Wilder stood there in a mute panic, horrified, but Fitz ignored him as he pulled Antoine into his arms. His ribs, his brain reminded him, but he couldn’t afford to be gentle. Antoine was breathing still, but it was raspy and labored. He curled his hands together and tugged Antoine close, then pushed them in and up into the other man’s gut. Once. Twice. He heard Antoine gasp in pain, but the third was successful.
This wasn’t the first time Fitz had to give the Heimlich, so he was prepared for what came next. He side-stepped as Antoine bent in half and unleashed his stomach on the steps. His hands shook as he gripped the railing, and Fitz kept one hand on his back until he was sure Antoine wasn’t going to fall over. Once he was sure Antoine was properly breathing, he took a step back and shoved his hands into his pockets as the other man regained his composure.

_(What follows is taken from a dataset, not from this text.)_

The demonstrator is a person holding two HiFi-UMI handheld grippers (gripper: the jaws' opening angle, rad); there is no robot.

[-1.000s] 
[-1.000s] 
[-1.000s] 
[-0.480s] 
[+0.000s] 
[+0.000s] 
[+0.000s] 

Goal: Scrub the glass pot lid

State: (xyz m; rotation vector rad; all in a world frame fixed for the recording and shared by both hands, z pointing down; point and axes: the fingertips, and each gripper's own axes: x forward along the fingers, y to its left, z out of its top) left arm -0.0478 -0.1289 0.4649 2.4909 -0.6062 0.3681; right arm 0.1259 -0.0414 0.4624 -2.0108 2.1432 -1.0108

Antoine’s face was red, and his eyes were still bulging a little, but his chest was moving with a steady rhythm. When he realized who was standing there, horror crashed over him, and any chance Fitz thought that maybe the alley kiss had softened him went out the window.
Antoine’s words were unkind, sharp, maybe even a little humiliated. He understood. Antoine seemed to be getting the shortest, sharpest end of the Cherry Creek stick. As much as Fitz wanted to lay the blame on his shoulders, most of it wasn’t Antoine’s fault.